2. We are not good at predicting how we will feel in the future

This tendency is known as ‘affecting forecasting errors’ which means humans tend not to be very accurate in predicting the intensity and duration of our emotions both positively and negatively for significant life events. The prolonged emotional state caused by the pandemic including monitoring for threats, living in a survival mode and a need for resilience has had an impact on our collective capacity and mental health.
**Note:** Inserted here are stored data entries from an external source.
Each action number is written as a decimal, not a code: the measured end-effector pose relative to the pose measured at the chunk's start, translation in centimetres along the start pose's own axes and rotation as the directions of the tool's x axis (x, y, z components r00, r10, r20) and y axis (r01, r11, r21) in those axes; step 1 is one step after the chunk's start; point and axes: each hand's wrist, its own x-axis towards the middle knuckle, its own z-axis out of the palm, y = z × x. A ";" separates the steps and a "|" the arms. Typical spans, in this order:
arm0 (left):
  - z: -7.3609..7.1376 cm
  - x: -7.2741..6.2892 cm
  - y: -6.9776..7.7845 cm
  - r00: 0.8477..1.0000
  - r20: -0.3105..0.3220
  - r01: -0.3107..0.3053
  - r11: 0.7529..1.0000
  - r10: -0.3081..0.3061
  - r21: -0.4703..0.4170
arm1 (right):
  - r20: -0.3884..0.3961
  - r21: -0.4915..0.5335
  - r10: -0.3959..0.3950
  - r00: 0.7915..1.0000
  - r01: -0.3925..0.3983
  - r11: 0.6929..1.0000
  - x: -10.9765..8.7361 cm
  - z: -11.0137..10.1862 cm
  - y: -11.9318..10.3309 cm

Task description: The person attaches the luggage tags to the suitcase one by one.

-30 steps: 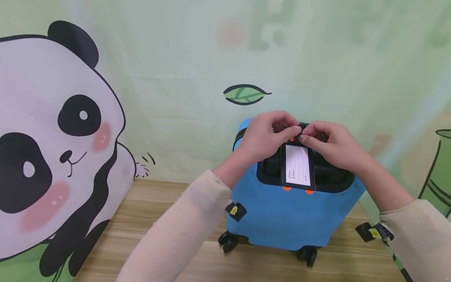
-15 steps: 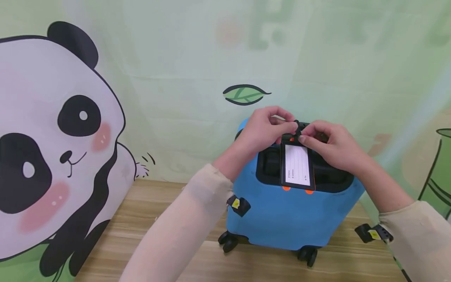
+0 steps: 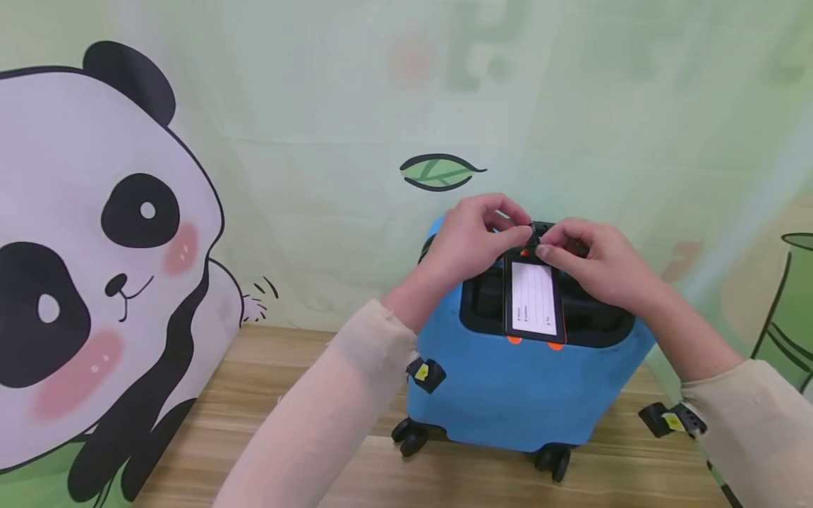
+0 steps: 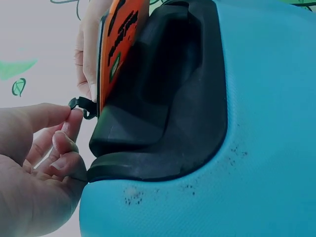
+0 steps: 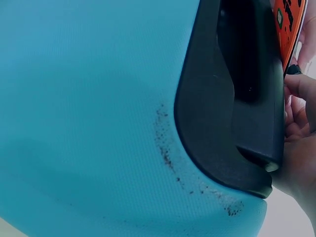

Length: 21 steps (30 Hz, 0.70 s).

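Observation:
A luggage tag (image 3: 533, 300) with a white writing card lies over the black top handle (image 4: 128, 128) of an upright blue suitcase (image 3: 502, 395). Its orange back shows in the left wrist view. From the tag's far end comes a short black strap (image 4: 85, 104). My left hand (image 3: 473, 236) pinches the free end of this strap between thumb and forefinger. Close by, my right hand (image 3: 593, 257) pinches the strap beside the tag's top; its fingertips are partly hidden. In the right wrist view the tag's orange back (image 5: 289, 29) stands beside the handle.
The suitcase stands on its black wheels (image 3: 552, 460) on a wood-patterned floor (image 3: 286, 423). Right behind it hangs a pale green printed backdrop (image 3: 317, 141) with a large panda at left. Black wrist cameras sit at both cuffs.
My left hand has drawn a little to the left, away from the right hand, exposing more of the black strap between them. The right hand, tag and suitcase have hardly moved.

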 end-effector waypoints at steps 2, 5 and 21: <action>0.0 -0.1 0.0 1.000 0.001 -0.019 1.000 0.019 0.019 | 0.001 -0.002 0.004 1.000 -0.004 1.000 0.0 -0.1 -0.1; 0.0 -0.1 0.0 0.999 0.003 -0.053 0.997 0.053 0.050 | 0.003 0.000 0.006 1.000 -0.006 1.000 0.0 -0.1 -0.1; -0.2 -0.9 -0.6 0.947 0.097 -0.319 0.851 0.307 0.418 | 0.016 0.016 0.009 1.000 -0.010 1.000 0.2 0.0 -0.2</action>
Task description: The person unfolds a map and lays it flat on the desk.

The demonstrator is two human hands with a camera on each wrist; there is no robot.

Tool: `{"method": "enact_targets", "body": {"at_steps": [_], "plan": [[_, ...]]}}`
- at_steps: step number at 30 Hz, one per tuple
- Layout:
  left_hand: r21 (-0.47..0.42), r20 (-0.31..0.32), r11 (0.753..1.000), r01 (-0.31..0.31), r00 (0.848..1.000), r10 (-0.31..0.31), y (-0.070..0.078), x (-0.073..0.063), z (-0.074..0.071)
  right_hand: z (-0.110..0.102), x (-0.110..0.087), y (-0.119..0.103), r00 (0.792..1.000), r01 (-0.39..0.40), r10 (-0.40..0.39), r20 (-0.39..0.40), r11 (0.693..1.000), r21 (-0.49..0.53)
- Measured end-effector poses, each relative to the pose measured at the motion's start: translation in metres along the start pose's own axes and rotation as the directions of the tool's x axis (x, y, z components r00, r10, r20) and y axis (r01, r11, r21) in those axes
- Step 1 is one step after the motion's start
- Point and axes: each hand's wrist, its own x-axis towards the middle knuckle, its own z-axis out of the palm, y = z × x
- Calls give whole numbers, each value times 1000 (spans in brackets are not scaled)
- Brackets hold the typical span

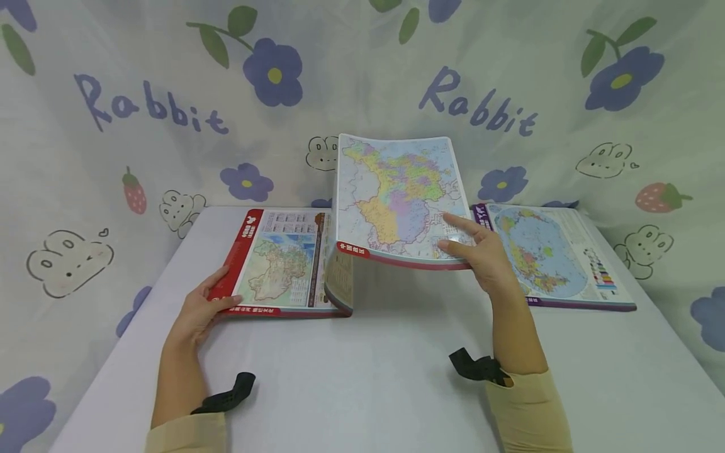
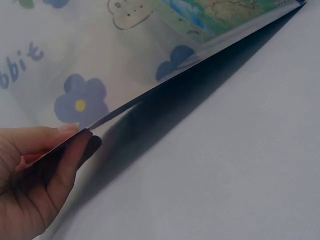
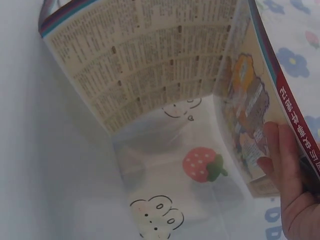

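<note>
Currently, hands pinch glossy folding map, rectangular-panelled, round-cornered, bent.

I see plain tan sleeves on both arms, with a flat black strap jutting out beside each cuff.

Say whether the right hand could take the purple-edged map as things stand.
Probably not freely: the right hand holds the raised map panel, though the purple-edged map lies close by.
</note>
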Motion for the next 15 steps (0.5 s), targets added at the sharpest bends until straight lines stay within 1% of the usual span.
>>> {"method": "enact_targets", "body": {"at_steps": [3,6,10,12,15], "plan": [[-13,-20,1000,-1,1000,1,0,-1,-1,-5,-2,-2,1000,15,-15,-1,999,-37],[-19,-34,1000,-5,999,4,1,-1,-2,-9,-4,-3,1000,9,-10,-8,999,-53],[-27,-38,1000,-10,999,9,1,-3,-3,-15,-5,-3,1000,-2,2,-5,1000,-17],[-34,-48,999,-6,999,4,2,-4,-4,-17,-5,-3,1000,-9,9,-3,1000,4],[-52,-73,999,3,997,-7,2,-6,-6,-20,-4,-2,999,-33,33,-24,999,11]]}}
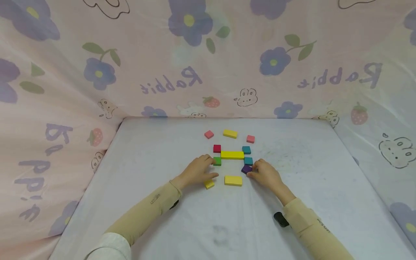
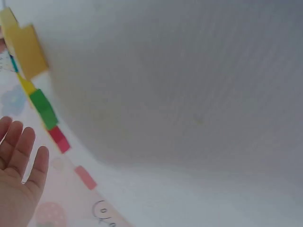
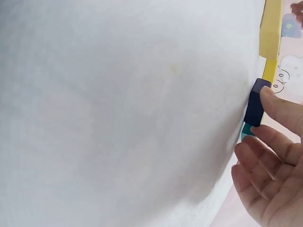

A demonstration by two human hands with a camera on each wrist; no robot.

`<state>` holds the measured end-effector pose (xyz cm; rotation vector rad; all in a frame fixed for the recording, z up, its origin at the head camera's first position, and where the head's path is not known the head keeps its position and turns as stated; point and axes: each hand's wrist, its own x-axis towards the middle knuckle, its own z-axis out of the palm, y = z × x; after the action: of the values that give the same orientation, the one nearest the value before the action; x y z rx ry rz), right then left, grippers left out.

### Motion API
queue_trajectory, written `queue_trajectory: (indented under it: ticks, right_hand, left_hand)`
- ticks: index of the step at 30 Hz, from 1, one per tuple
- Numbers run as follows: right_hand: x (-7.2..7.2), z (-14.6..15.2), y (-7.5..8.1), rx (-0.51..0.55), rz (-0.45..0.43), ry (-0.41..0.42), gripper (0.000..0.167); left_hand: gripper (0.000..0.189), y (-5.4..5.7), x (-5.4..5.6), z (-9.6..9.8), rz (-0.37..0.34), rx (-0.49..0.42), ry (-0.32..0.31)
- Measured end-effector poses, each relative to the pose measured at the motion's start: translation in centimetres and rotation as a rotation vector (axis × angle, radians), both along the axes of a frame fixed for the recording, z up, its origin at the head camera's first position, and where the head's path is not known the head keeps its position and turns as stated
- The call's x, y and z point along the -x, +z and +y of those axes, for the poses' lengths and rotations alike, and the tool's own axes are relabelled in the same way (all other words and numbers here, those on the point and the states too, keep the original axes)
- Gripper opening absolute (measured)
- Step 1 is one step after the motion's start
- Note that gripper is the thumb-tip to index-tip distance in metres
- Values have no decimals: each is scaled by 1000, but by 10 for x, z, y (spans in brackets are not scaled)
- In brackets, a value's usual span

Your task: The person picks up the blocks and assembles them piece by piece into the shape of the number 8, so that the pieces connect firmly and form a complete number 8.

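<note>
Between thumb and index finger, my right hand [image 1: 267, 174] pinches a dark purple block [image 1: 246, 169], just below two teal blocks [image 1: 248, 161]. The right wrist view shows that purple block [image 3: 254, 101] by the thumb tip. My left hand [image 1: 196, 169] has its fingertips right at a green block [image 1: 217, 161]; its fingers look straight in the left wrist view. A long yellow block [image 1: 232, 155] lies between the green and teal ones, with a red block [image 1: 217, 148] at its upper left. The left hand partly covers a small yellow block [image 1: 209, 184].
A wide yellow block [image 1: 233, 181] lies between the hands, nearer the body. Farther back are another yellow block [image 1: 230, 134] and two pink blocks, one left [image 1: 209, 134] and one right [image 1: 250, 139]. A printed curtain [image 1: 227, 79] hangs around the white table [image 1: 292, 137].
</note>
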<state>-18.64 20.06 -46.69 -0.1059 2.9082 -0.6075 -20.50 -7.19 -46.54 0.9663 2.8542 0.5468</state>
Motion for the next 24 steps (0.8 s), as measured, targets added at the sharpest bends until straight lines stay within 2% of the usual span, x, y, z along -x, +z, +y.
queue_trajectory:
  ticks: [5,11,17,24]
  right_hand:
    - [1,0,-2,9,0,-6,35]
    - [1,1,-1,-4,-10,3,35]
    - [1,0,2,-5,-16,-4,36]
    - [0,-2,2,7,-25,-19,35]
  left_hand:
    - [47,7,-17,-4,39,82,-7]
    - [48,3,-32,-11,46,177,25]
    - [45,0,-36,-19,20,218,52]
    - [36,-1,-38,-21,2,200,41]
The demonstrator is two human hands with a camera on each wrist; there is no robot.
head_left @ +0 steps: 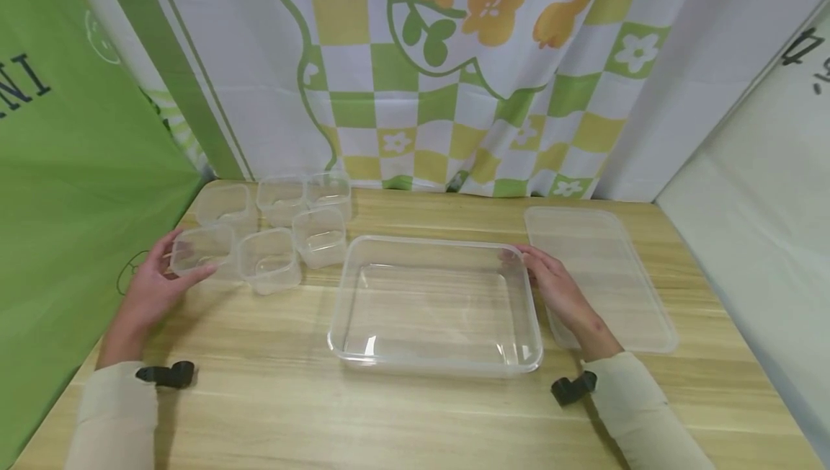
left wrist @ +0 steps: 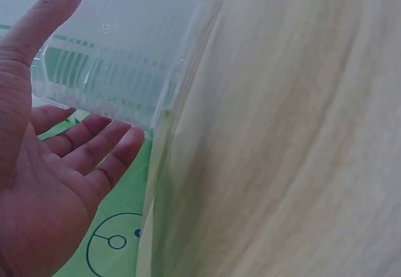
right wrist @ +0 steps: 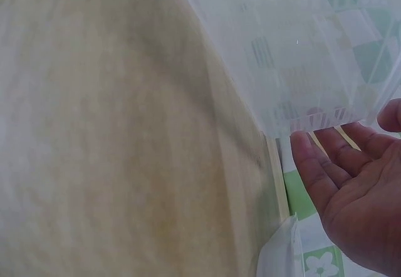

Also we tend to be over optimistic about how we will respond as recovery begins, overpredicting the duration of the sense of euphoria that we would experience when we had some sense of normality back.

3. Our nervous systems are depleted

During the last 18 months, we’ve been drawing on all our resources with our ‘surge capacity’ which are a collection of adaptive systems both mental and physical that humans draw on for survival in acutely stressful situations. However we are not supposed to be exposed to this level of stress for long periods of time. All this means that our nervous systems are very depleted and this can manifest in different ways for people in terms of depression, anxiety, inertia and a lack of motivation.

These insights don’t necessarily give us the answers of what we should do because it’s complex and is experienced so uniquely. But I’m a firm believer that awareness, understanding and being able to sit with these are feelings are the first steps to becoming more skillful at navigating these phases. I think reflection, patience, self-compassion and good conversations are the key. Also there is something about this situation that has been a reminder that everything is actually is in flux, I heard a quote recently saying something like "Relax, nothing is under control." So if we can be accepting of life being in flux it could actually help us to be navigate life and be more open to embracing change. I definitely recommend listening to the podcast to hear Brené and Amy talk about these in more depth and much more.